Despite the refusal to call it a coup and the insistence on recognizing the new government as legitimate, the U.S. knew it was a coup. By July 24, 2009, less than a month after Zelaya’s ouster, the White House, Clinton and many others were in receipt of a cable sent from the U.S. embassy in Honduras. Clearly never meant to be public, the cable was titled: “Open and Shut: the Case of the Honduran Coup.”

In it, the embassy said, “There is no doubt that the military, Supreme Court and National Congress conspired on June 28 in what constituted an illegal and unconstitutional coup” and “none of the . . . arguments [of the coup defenders] has any substantive validity under the Honduran constitution.”

So, the U.S. had foreknowledge of the coup, cooperated in the coup — at least by helping the rendition plane to refuel — and provided crucial diplomatic cover for the coup.

A similar pattern occurred in Paraguay where democratically elected Fernando Lugo was removed in a right-wing coup in 2012 while the U.S. was negotiating for a new military base. Again, the U.S. refused to call Lugo’s impeachment a coup, though as early as 2009, U.S. embassy cables noted that Lugo’s political opposition has as its goal to “Capitalize on any Lugo missteps” and “impeach Lugo and assure their own political supremacy.”

The cable noted that to achieve that goal, the opponents are willing to “legally” impeach Lugo “even if on spurious grounds.” So, the U.S. knew that was a coup because they had been tipped off about the strategy and told what it would look like.

A slightly different strategy has been pursued in Bolivia where WikiLeaks cables revealed that Washington had approved 101 grants worth over $4 million to help regional governments “operate more strategically” to cause a shift in power away from the national government of Evo Morales to regional governments. The idea was to rebalance power and weaken the Morales government.

That Brazil was going to be a part of this Latin American pattern was clear as early as 2005 when, Mark Weisbrot said, the U.S. intervened in Brazilian politics to undermine the government.
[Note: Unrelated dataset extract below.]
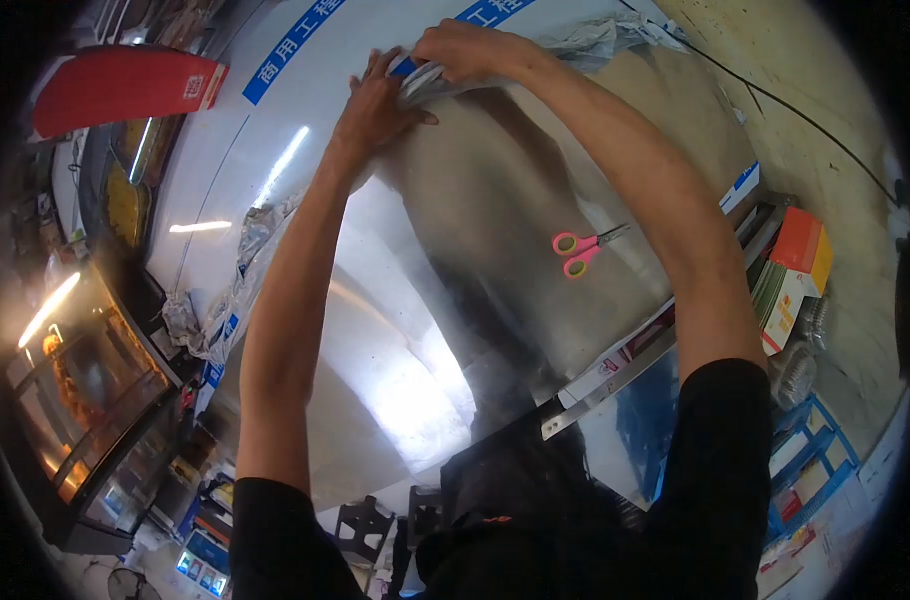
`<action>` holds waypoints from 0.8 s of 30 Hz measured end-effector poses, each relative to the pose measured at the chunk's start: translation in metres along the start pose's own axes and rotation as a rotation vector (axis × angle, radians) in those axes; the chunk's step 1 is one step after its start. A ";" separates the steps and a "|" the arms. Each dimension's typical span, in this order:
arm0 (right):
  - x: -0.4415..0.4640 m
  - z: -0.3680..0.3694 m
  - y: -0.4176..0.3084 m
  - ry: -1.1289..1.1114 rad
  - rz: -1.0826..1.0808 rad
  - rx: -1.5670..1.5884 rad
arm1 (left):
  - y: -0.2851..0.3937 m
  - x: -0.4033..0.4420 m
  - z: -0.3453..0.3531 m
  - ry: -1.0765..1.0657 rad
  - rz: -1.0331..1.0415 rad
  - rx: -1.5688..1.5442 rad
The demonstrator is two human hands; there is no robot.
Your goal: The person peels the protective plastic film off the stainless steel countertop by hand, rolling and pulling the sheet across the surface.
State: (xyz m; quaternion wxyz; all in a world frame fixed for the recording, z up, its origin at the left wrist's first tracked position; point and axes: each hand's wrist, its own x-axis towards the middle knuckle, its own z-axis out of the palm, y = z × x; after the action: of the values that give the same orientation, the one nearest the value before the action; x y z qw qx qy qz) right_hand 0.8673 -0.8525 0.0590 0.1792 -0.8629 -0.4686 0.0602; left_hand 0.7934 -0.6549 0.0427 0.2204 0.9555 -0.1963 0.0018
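At the top of the view, my right hand (465, 52) is closed, its fingers wrapped round a bunched edge of clear protective film (422, 84) with blue printed strips. Close beside it on the left, my left hand (373, 105) lies against the film with thumb stretched out and fingers apart. Both hands are at the far side of a shiny stainless-steel surface (515, 330). Crumpled film (615, 38) runs along that edge to the right, and more loose film (258, 240) hangs at the left edge. Pink-handled scissors (578, 250) lie on the steel, right of centre.
A lit glass display case (85, 390) with food stands at the left. Near the upper left is a red box (125, 90). A red and yellow carton (800, 245) and a blue plastic crate (810, 460) are at the right. A dark cable (785, 110) crosses the upper right.
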 end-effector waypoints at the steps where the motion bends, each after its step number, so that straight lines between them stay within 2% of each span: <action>1: -0.001 -0.003 0.000 -0.054 0.028 0.022 | -0.005 0.004 0.002 -0.086 0.040 -0.069; 2: -0.005 -0.008 -0.004 -0.051 0.032 0.029 | -0.008 0.003 0.007 -0.095 0.042 -0.067; 4: -0.018 -0.016 -0.008 -0.148 0.185 0.301 | -0.014 0.000 0.015 -0.109 0.121 0.253; 5: -0.031 -0.009 -0.003 -0.150 0.187 0.307 | -0.012 -0.001 0.013 -0.114 0.120 0.252; 6: -0.047 0.003 0.006 0.014 0.107 0.109 | -0.008 0.001 0.006 -0.149 0.127 0.293; 8: -0.067 0.018 0.017 0.167 0.016 -0.093 | -0.009 0.003 -0.001 -0.176 0.124 0.325; 10: -0.077 0.025 0.024 0.262 -0.074 -0.102 | -0.020 0.009 -0.005 -0.169 0.225 0.232; 11: -0.076 0.026 0.022 0.261 -0.074 -0.099 | -0.019 0.012 -0.007 -0.172 0.223 0.231; 13: -0.074 0.029 0.015 0.212 -0.053 -0.377 | -0.018 0.020 -0.014 -0.249 0.185 0.237; 14: -0.071 0.026 0.018 0.218 -0.050 -0.377 | -0.021 0.023 -0.012 -0.249 0.189 0.242; 16: -0.065 0.023 0.022 0.058 0.045 -0.374 | -0.028 0.024 -0.010 -0.213 0.162 0.269; 20: -0.051 0.032 0.041 0.057 0.212 -0.417 | -0.006 0.028 -0.034 -0.289 0.148 0.217; 22: -0.043 0.025 0.047 0.134 0.176 -0.187 | 0.004 0.035 -0.036 -0.407 -0.099 0.043; 23: -0.040 0.016 0.046 0.145 0.187 -0.195 | 0.011 0.038 -0.029 -0.405 -0.084 0.049; 24: -0.037 0.007 0.043 0.009 0.227 -0.179 | 0.019 0.037 -0.015 -0.236 -0.003 0.028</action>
State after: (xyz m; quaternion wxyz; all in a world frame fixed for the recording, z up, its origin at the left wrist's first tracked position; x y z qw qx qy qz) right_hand 0.8788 -0.9025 0.0349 0.0959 -0.9231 -0.3709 0.0341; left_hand 0.8213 -0.6779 0.0675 0.1822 0.9523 -0.2195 -0.1084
Current Suggestive Evidence in Brazil

Though the precise U.S. role in Brazil’s current political crisis remains unclear, there has been some suggestive, though not conclusive, evidence. Weisbrot said, “there is no doubt that the biggest players in this coup attempt — people like former presidential candidates José Serra and Aécio Neves — are U.S. government allies.

Sen. Bob Corker, R-Tennessee, chairman of the Senate Foreign Relations Committee.
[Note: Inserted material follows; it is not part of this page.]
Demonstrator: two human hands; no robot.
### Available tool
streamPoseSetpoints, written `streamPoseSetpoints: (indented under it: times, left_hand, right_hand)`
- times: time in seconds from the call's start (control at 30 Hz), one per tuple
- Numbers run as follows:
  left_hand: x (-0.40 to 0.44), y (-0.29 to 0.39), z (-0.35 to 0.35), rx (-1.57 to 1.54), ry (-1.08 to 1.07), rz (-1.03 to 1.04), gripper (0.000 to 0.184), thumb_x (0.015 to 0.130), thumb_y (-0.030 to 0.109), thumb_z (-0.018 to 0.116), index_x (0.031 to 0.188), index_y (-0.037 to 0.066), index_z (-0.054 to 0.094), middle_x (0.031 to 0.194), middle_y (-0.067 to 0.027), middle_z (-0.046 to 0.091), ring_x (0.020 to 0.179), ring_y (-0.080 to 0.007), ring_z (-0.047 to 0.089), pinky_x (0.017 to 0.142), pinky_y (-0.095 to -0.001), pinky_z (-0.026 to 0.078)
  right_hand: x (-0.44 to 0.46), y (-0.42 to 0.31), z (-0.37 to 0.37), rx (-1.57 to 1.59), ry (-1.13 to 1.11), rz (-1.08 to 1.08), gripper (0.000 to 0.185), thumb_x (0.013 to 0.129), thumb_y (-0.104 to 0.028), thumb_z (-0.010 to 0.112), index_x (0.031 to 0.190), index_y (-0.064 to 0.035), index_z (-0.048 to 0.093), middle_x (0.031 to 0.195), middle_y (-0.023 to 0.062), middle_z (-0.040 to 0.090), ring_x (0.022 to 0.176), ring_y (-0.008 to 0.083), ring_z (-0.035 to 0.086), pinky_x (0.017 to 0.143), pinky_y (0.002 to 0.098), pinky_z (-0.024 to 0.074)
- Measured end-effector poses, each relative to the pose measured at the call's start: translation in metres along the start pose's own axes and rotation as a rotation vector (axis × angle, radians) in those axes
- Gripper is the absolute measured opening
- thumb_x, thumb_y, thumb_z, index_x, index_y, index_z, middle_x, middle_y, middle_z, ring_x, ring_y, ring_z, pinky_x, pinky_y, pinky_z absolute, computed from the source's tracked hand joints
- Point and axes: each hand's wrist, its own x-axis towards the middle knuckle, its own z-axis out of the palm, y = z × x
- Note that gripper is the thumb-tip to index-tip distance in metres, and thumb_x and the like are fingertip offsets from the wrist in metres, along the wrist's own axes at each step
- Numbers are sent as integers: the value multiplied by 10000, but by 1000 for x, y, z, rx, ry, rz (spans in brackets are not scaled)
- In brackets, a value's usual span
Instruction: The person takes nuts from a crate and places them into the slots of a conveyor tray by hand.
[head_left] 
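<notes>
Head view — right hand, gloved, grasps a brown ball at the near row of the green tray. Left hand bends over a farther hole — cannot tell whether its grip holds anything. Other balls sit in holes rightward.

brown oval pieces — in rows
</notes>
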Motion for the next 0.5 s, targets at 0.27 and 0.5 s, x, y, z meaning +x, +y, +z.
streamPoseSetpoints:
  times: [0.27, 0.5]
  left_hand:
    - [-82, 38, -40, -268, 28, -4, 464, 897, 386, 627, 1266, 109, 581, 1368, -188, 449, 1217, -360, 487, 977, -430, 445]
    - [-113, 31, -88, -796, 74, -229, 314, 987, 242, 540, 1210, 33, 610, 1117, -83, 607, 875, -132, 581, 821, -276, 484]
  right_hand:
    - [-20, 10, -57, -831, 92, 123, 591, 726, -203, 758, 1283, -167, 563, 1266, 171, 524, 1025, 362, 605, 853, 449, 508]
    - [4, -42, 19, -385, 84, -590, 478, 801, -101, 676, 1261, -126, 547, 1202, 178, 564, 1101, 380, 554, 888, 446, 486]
Sen. Bob Corker, R-Tennessee, chairman of the Senate Foreign Relations Committee.

Boaventura de Sousa Santos, Professor of Sociology at the University of Coimbra in Portugal and Distinguished Legal Scholar at the University of Wisconsin-Madison, said Brazil is awash in financing from American sources, including “CIA-related organizations.”
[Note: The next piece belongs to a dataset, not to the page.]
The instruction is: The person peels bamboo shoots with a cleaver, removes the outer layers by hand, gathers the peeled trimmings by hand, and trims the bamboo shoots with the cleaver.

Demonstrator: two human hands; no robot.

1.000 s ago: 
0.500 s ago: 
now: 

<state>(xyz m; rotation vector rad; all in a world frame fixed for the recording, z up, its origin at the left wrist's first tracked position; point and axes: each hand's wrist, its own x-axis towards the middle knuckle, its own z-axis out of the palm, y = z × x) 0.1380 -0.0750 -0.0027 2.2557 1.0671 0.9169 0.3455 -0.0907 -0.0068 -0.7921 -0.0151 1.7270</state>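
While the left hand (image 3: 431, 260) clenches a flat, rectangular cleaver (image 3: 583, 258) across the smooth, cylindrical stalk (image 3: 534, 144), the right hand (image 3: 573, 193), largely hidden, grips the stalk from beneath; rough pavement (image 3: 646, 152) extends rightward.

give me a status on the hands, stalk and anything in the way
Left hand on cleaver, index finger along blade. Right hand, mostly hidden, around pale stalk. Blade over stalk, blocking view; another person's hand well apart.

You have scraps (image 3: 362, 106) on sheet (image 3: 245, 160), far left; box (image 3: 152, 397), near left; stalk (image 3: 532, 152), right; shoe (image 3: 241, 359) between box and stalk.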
Perhaps the most direct implication is that the day after the impeachment vote, Senator Aloysio Nunes of the coup government began a three-day visit to Washington. Nunes is no small player. He was the vice-presidential candidate on the 2014 ticket that lost to President Rousseff and helped spearhead Rousseff’s impeachment in the senate.

Nunes scheduled meetings with, among others, the chairman and ranking member of the Senate Foreign Relations Committee, Bob Corker and Ben Cardin, respectively, as well as with Undersecretary of State and former Ambassador to Brazil Thomas Shannon. Though Nunes denies it, there are reports that his trip to Washington was ordered by acting President Michel Temer.

The willingness to go ahead with the planned meetings with Nunes right after the impeachment vote suggests at least tacit acceptance or approval on the part of Washington.

President Evo Morales of Bolivia has called on the remaining left-wing governments of South America to counter American plans to retake control of the region. Morales said, “It is the plan of the American empire that wants to regain control of Latin America and the Caribbean, and especially in South America, and there surely is an ambition to establish a United States presence in these countries and recover subservient governments as a model, as a system.”

So far, the U.S. government has been conspicuously silent about the coup in Brazil.

Ted Snider writes on analyzing patterns in U.S. foreign policy and history.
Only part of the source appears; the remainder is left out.